[comp.sys.ibm.pc.rt] recurring machine checks

dyer@spdcc.COM (Steve Dyer) (06/30/90)

After my RT 125 died (7c in LEDs at power up), I moved the
disks and peripherals to a desktop APC system.  It would crash
every few hours with a machine check.  I swapped and replaced
the APC CPU and memory boards without any material effect--it
woudl still crash unpredictably after a few hours of use.
I moved the disk and peripheral cards to a new floor standing
model and it's managed to crash twice with a machine check again.

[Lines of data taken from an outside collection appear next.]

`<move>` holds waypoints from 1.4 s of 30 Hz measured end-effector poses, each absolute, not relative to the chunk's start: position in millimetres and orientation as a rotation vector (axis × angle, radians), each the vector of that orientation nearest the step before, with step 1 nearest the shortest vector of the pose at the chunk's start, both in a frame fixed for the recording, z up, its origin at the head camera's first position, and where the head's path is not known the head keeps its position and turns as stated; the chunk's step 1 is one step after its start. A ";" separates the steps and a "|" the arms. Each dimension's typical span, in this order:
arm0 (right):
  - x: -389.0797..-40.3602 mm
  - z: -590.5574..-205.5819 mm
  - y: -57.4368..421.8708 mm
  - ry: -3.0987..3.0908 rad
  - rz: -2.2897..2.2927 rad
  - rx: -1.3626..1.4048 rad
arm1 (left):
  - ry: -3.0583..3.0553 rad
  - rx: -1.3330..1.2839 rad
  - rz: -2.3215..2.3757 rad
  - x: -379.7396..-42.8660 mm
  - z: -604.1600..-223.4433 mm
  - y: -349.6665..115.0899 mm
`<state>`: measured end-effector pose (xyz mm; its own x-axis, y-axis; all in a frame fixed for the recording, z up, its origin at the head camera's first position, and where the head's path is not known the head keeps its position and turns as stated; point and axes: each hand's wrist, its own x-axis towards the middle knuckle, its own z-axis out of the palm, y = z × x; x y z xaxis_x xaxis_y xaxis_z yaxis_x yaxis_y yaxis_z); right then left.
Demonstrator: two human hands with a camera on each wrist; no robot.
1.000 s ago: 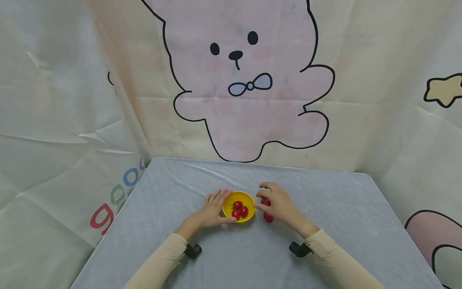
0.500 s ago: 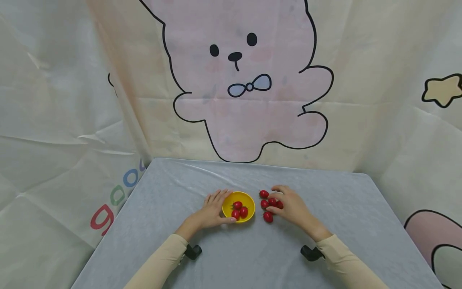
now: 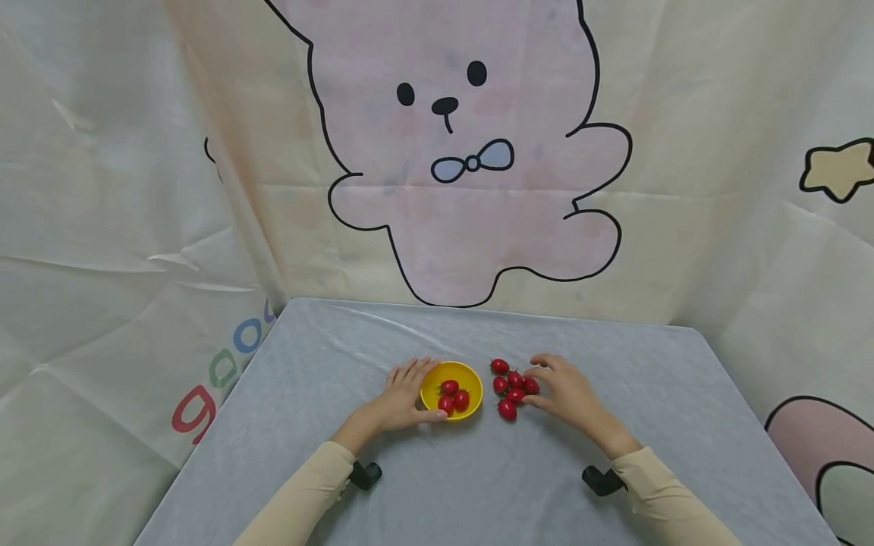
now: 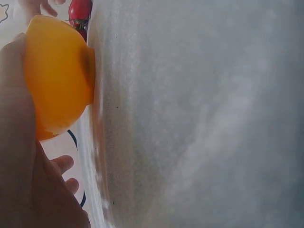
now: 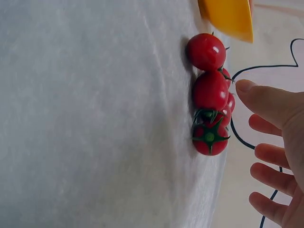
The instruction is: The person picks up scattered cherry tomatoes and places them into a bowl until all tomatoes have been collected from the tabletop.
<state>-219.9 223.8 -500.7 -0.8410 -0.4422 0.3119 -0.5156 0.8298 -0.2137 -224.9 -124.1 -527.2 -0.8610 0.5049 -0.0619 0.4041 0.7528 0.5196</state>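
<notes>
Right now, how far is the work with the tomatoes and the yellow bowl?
Apparently done: three red tomatoes lie in the yellow bowl. In hand: the left hand holds the bowl, while the right hand is at the loose tomatoes, its thumb and fingers apart. Remaining, probably: the six loose tomatoes visible on the grey cloth.

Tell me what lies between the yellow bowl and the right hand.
Red tomatoes lie between the yellow bowl and the right hand, with a bare strip of grey cloth beside the bowl; the head view shows it.
</notes>
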 end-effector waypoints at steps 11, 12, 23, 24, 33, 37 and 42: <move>-221.1 -504.0 224.9 -2.780 0.398 0.734 | 2.756 0.728 0.740 -225.9 -529.3 -124.1; -221.0 -504.6 224.0 -2.783 0.391 0.737 | 2.755 0.729 0.739 -226.0 -529.4 -124.1; -223.4 -515.6 215.1 -2.780 0.390 0.696 | 2.755 0.726 0.735 -226.7 -531.3 -124.1; -223.5 -515.7 214.0 -2.780 0.387 0.687 | 2.757 0.725 0.734 -226.9 -531.5 -124.2; -223.4 -520.1 207.3 -2.804 0.314 0.650 | 2.759 0.724 0.734 -226.5 -530.4 -124.0; -222.9 -521.3 204.9 -2.817 0.282 0.637 | 2.755 0.724 0.737 -226.0 -530.1 -123.7; -222.5 -520.6 202.0 -2.822 0.276 0.620 | 2.760 0.728 0.732 -225.8 -530.1 -123.7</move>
<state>-222.5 202.0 -520.6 -0.8814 -0.3871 0.2707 -0.4321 0.8922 -0.1314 -225.8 -123.7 -530.1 -0.8601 0.5067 -0.0599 0.4103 0.7566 0.5091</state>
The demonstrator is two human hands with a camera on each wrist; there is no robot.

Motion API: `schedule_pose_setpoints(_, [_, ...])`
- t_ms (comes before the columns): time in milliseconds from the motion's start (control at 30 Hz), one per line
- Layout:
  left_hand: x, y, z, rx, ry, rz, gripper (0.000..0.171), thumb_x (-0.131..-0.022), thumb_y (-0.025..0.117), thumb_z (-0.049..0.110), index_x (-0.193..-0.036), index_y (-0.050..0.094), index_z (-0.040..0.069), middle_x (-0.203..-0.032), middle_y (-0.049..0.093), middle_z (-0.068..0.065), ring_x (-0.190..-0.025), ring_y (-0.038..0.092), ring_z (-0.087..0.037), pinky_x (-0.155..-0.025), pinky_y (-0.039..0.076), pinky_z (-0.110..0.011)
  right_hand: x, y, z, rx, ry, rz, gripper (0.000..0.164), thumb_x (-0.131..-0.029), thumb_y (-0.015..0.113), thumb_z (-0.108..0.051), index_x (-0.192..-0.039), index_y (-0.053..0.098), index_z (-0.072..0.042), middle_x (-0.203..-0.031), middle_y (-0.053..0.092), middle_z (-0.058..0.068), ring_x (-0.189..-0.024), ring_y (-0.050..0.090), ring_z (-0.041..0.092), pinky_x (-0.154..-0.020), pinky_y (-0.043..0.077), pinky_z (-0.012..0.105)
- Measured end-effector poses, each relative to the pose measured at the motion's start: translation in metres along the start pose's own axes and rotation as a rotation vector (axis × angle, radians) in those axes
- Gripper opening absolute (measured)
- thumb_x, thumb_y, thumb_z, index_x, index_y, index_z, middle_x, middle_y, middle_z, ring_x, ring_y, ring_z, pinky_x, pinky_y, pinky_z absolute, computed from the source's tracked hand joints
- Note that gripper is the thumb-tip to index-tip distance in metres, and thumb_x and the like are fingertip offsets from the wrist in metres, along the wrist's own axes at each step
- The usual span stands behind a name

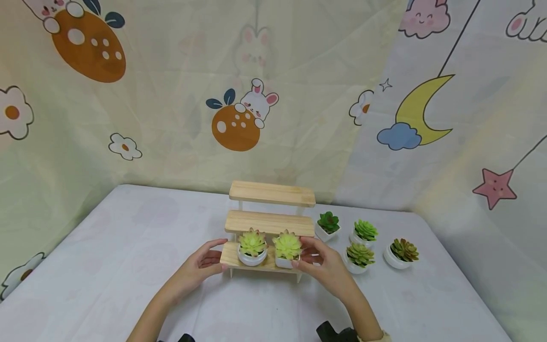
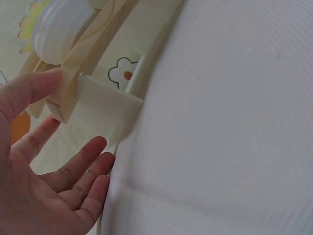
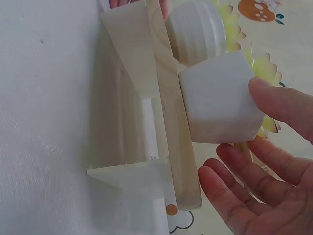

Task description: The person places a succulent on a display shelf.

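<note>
A three-tier wooden plant stand (image 1: 270, 222) with white supports stands on the table. Its lowest shelf (image 1: 230, 255) bears two yellow-green succulents, the left one in a round ribbed white pot (image 1: 252, 259). My left hand (image 1: 204, 263) pinches that shelf's left end between thumb and index finger, the other fingers spread below. At the shelf's right part, my right hand (image 1: 326, 268) holds the second succulent (image 1: 287, 244) by its square white pot (image 3: 220, 100). In the right wrist view the thumb lies on one side of this pot and fingertips on another; its base is against the shelf.
Right of the stand are a dark green succulent (image 1: 328, 222), two lighter green ones (image 1: 365, 230) and a reddish-green one (image 1: 404, 250), all in white pots. The upper two shelves bear no pots. A printed cloth (image 1: 171, 104) hangs behind the white-covered table (image 1: 141, 228).
</note>
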State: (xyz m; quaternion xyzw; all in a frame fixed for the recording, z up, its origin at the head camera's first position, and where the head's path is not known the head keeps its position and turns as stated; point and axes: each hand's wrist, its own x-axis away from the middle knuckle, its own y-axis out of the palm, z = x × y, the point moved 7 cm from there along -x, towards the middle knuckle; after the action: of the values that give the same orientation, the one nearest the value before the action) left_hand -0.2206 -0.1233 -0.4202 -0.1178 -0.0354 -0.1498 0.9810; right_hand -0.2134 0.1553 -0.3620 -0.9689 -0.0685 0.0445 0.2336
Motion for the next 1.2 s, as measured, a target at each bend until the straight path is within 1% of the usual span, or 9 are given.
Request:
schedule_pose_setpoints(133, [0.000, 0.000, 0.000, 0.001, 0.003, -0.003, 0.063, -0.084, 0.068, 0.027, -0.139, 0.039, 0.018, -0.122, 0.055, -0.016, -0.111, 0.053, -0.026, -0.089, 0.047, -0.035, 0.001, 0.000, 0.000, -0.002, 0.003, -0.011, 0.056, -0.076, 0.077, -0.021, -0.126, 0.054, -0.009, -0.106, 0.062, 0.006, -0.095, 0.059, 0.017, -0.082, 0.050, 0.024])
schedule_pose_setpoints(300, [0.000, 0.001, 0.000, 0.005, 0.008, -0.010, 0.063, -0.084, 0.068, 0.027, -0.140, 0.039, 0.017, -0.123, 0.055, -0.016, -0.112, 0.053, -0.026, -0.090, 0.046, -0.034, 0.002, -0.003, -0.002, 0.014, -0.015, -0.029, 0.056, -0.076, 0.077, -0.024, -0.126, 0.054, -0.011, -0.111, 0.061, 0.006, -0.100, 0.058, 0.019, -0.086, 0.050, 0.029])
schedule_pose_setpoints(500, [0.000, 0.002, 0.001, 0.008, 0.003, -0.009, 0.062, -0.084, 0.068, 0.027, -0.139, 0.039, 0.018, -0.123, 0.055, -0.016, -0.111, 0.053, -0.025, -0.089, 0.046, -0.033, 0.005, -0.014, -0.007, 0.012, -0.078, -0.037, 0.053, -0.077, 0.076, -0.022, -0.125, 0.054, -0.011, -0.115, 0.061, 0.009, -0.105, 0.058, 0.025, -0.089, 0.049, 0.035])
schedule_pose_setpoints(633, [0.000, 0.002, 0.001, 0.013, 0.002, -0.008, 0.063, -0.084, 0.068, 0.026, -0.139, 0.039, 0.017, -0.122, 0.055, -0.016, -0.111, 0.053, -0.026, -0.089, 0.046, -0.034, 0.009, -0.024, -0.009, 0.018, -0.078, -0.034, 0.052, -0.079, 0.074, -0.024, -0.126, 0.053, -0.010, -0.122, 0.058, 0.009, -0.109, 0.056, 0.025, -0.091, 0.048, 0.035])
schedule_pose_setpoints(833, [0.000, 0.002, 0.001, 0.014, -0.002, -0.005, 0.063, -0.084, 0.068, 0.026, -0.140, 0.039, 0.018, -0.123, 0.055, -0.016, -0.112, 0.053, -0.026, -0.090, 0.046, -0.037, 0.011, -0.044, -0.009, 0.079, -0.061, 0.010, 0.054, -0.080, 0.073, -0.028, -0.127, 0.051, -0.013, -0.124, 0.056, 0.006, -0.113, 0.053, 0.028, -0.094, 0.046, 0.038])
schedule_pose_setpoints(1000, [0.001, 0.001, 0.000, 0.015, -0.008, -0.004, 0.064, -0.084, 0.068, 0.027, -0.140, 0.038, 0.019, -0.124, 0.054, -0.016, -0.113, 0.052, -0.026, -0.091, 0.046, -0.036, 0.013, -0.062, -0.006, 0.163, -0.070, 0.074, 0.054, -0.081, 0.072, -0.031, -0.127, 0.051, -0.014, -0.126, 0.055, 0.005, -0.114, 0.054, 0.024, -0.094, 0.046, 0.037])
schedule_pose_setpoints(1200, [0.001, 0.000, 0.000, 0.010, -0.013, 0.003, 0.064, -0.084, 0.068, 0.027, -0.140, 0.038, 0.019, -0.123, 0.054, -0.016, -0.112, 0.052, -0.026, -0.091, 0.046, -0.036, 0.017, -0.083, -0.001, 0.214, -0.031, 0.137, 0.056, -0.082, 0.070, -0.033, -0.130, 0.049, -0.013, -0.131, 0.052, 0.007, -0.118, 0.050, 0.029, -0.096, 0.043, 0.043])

I am truly stymied.  What *IS* common is the AT bus cards, specifically
the Megapel adapter, an ethernet card (which is essentially unused
right now), an Adaptec AHA1542A SCSI disk controller, and a buffered
4-port async card.  The EESDI controller has been different in each
machine, as has been the APC, and (occasionally) the memory, and these
seem unrelated to the problem.  I've rebuilt and replaced the kernel
image, just in case I was dealing with some odd form of image
corruption.  All the boards I mention seem to be working OK in
general--I mean, the SCSI controller is very heavily used, and it seems
to operate OK without munging disks.

Does anyone have any clues?  I'm about to shoot myself, since I'm
leaving in 36 hours for 5 weeks.



-- 
Steve Dyer
dyer@ursa-major.spdcc.com aka {ima,harvard,rayssd,linus,m2c}!spdcc!dyer
dyer@arktouros.mit.edu, dyer@hstbme.mit.edu

honey@citi.umich.edu (Peter Honeyman) (07/02/90)

bill webb in palo alto understands what's going on here, and offers the
following patch to ca/trap.c:

        switch (mcs_pcs) {
+       case MCS_CHECK|USER:
+       case MCS_CHECK:
+               printf("spurious machine check ignored\n"sp);
+               return;
        default:
                if (mcs_pcs & MCS_CHECK) {      /* machine check */

after seeing "spurious machine check ignored" printed a sufficient number
of times, you'll want to lose the printf and increment a counter.

	peter